Браслет из кайросэки прижался к щеке Ло, моментально аннулировав поставленный им барьер, а подонок, стоя перед ним, покачивает лицо на своей ноге. Опять бессилие и растерянность поднимались из тех времён, когда он был игрушкой этому садисту, и доводили до осознания, что ничего, по сути, и не изменилось. Он всё так же теряется под его величественным давлением.
— Бесишься, оттого что не можешь получить желаемое, — со смехом утвердил тиран, проведя по шее пальцами, и толкнул стопой грудь. — Я это хорошо понимаю.
Ло разрывает сомнениями, обидой и завистью, которые переплетаются, порождая ядовитую злость, годами зарываемую им всё глубже. Он сомневается даже в том, чего именно хочет. С одной стороны, его пиратская жизнь очень неплоха — он свободен быть где хочет и делать что хочет, он ни под кем не должен прогибаться. Хочется вырваться на волю из клетки Дофламинго, но в то же время он хочет и самого Дофламинго. Хочет единолично владеть им, быть с ним каждый день без всей той фальши, в которую тот с ранних лет укутался, чтобы спрятаться он боли. Быть с возлюбленным и быть свободным — две жизни, противоречащие друг другу. Действительно ввергает в бешенство, что он не может взять и то, и другое.

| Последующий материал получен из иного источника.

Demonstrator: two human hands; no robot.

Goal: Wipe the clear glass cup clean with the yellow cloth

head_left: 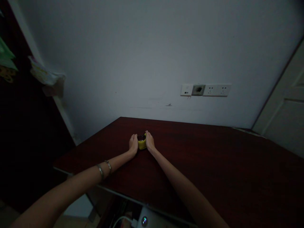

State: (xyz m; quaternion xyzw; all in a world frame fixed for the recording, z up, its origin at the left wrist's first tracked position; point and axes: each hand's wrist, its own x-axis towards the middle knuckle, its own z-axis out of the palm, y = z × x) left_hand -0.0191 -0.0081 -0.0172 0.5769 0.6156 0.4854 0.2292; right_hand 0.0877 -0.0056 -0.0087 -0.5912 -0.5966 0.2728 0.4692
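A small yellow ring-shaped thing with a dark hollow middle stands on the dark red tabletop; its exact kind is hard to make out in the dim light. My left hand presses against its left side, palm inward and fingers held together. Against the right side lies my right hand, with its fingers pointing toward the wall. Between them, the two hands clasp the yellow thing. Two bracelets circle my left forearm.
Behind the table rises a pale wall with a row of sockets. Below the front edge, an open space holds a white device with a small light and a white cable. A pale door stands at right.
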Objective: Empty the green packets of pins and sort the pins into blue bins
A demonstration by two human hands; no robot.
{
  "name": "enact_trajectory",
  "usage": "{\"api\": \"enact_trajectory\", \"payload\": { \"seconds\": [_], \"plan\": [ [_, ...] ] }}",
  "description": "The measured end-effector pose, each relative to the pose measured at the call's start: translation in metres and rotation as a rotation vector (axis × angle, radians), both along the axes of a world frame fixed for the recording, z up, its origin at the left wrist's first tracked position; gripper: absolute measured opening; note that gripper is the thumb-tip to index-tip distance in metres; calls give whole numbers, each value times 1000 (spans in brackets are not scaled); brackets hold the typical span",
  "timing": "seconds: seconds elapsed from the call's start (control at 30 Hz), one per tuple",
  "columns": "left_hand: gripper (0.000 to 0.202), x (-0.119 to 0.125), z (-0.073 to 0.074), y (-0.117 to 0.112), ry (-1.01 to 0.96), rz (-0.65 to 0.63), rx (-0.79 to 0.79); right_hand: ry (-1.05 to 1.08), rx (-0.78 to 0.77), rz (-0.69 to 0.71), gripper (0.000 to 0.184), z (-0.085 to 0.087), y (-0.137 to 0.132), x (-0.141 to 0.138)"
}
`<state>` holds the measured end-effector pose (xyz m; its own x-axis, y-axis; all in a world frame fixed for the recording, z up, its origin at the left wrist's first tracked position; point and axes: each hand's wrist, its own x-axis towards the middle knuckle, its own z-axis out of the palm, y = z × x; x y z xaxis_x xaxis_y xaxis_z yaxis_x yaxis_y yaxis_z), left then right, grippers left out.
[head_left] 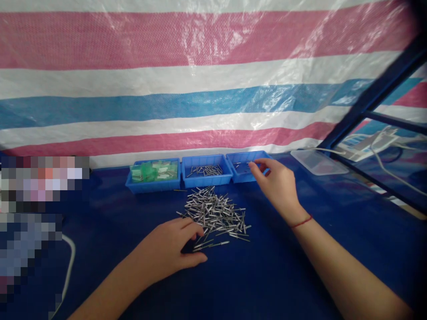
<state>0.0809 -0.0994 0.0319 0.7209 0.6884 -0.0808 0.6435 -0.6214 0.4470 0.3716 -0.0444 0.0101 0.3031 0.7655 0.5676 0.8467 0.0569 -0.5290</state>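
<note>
A loose pile of silver blind rivets [215,209] lies on the dark blue tabletop. At its near left edge is my left hand [176,242], with thumb and fingers apart and a few rivets beside the fingertips. My right hand [278,184] reaches over the front edge of the right blue bin [248,178], thumb and fingertips drawn together; whatever they hold is too small to make out. A few rivets show inside that bin. More rivets [207,170] lie in the middle blue bin [208,180].
The left blue bin [153,187] holds green-and-clear plastic packets [155,171]. A clear plastic lid [318,162] lies at the back right, near a dark metal frame [373,98] with white cables. Behind hangs a striped plastic sheet [200,104]. A white cable [71,253] runs at the left.
</note>
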Motion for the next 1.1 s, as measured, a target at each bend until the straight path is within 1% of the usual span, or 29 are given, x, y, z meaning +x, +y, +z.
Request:
{"api": "enact_trajectory", "payload": {
  "seconds": [0.07, 0.13, 0.2, 0.3, 0.37, 0.43, 0.53, 0.6, 0.67, 0.77, 0.83, 0.97, 1.03, 1.1],
  "plan": [
    [22, 0, -2, 0, 25, -14, 10, -26, -8, -37, 32, -2, 1, 4],
    [12, 0, -4, 1, 43, -32, 47, -6, -6, -13, 30, -1, -2, 0],
    [8, 0, -7, 2, 55, -44, 110, 13, -7, 58, 26, 2, -7, -9],
    [14, 1, -11, 3, 89, -51, 215, 23, -8, 184, 21, 6, -17, -25],
    [16, 3, -13, 3, 126, -47, 254, 15, -9, 253, 20, 7, -23, -34],
    [17, 5, -13, 3, 156, -39, 260, 1, -15, 318, 18, 7, -27, -41],
    [18, 7, -13, 3, 165, -31, 233, -19, -54, 405, 16, 5, -33, -50],
    [17, 7, -12, 3, 136, -17, 214, -28, -93, 450, 15, 4, -36, -53],
    [17, 5, -12, 4, 70, 7, 195, -32, -114, 484, 15, 4, -37, -56],
    [15, 2, -10, 5, -96, 61, 145, -5, -117, 553, 14, 4, -39, -59],
    [14, 2, -8, 5, -214, 119, 94, 71, -134, 643, 13, 4, -40, -62],
    [14, 5, -5, 3, -373, 242, -30, 336, -242, 865, 14, 6, -49, -72],
    [17, 7, -4, 2, -411, 271, -83, 452, -283, 926, 13, 8, -55, -78],
    [20, 9, -3, 1, -433, 280, -118, 530, -296, 944, 11, 9, -59, -83]
  ]
}}
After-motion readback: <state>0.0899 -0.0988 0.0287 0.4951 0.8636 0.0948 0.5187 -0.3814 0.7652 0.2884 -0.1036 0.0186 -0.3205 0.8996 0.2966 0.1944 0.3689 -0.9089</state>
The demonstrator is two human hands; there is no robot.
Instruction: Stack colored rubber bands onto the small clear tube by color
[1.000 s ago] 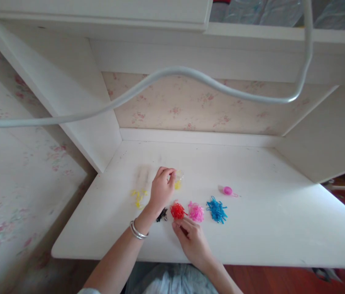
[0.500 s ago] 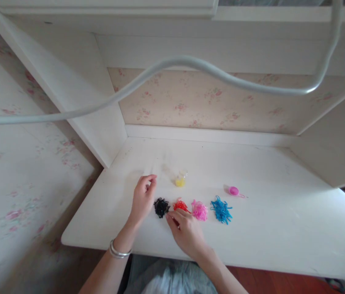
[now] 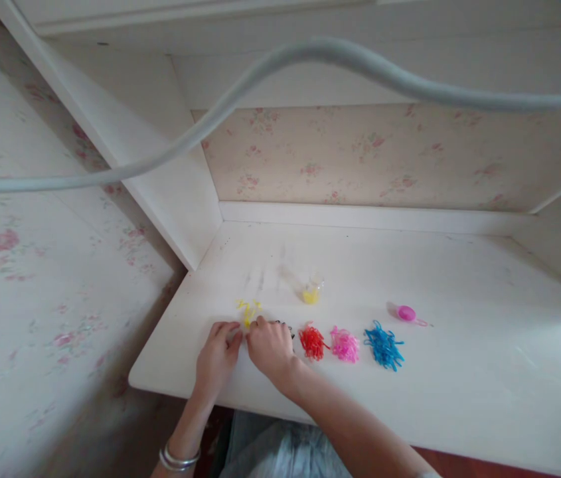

Лёгши спиной на пол, моментально получил очередной удар пятки в живот, вынудивший с криком согнуться и завалиться на бок.
— А ты хочешь меня, разве нет? — под его хриплый кашель уточнил мужчина. — Ты ведь должен и сам понимать, — придавил он огромной пяткой небольшую ладонь Ло к полу, — что мёртвое не вернуть, а наши отношения уже мертвы, — втирает кисть, наслаждаясь потугами своей жертвы прятать крик за стиснутыми зубами.
Ло расправил другую дрожащую ладонь, чтобы снова поставить «Рум». Дофламинго отпустил кисть, в которой ничего, кроме боли, не ощущается, и быстрым движением вбивает другую с такой враждой, будто вредоносное насекомое пытается раздавить. Меч лежит метрах в двух от него, и даже дотягивайся он до него, без «операционной» не сможет использовать его. Не на Дофламинго.
— Хочешь сказать… — дребезжит голос Ло, — разлюбил? — хохотнул и кое-как сел, держа ладонь в ладони. — Тогда убей меня, — с тревожной улыбкой предложил он, задрав на него лицо. — Почему нет?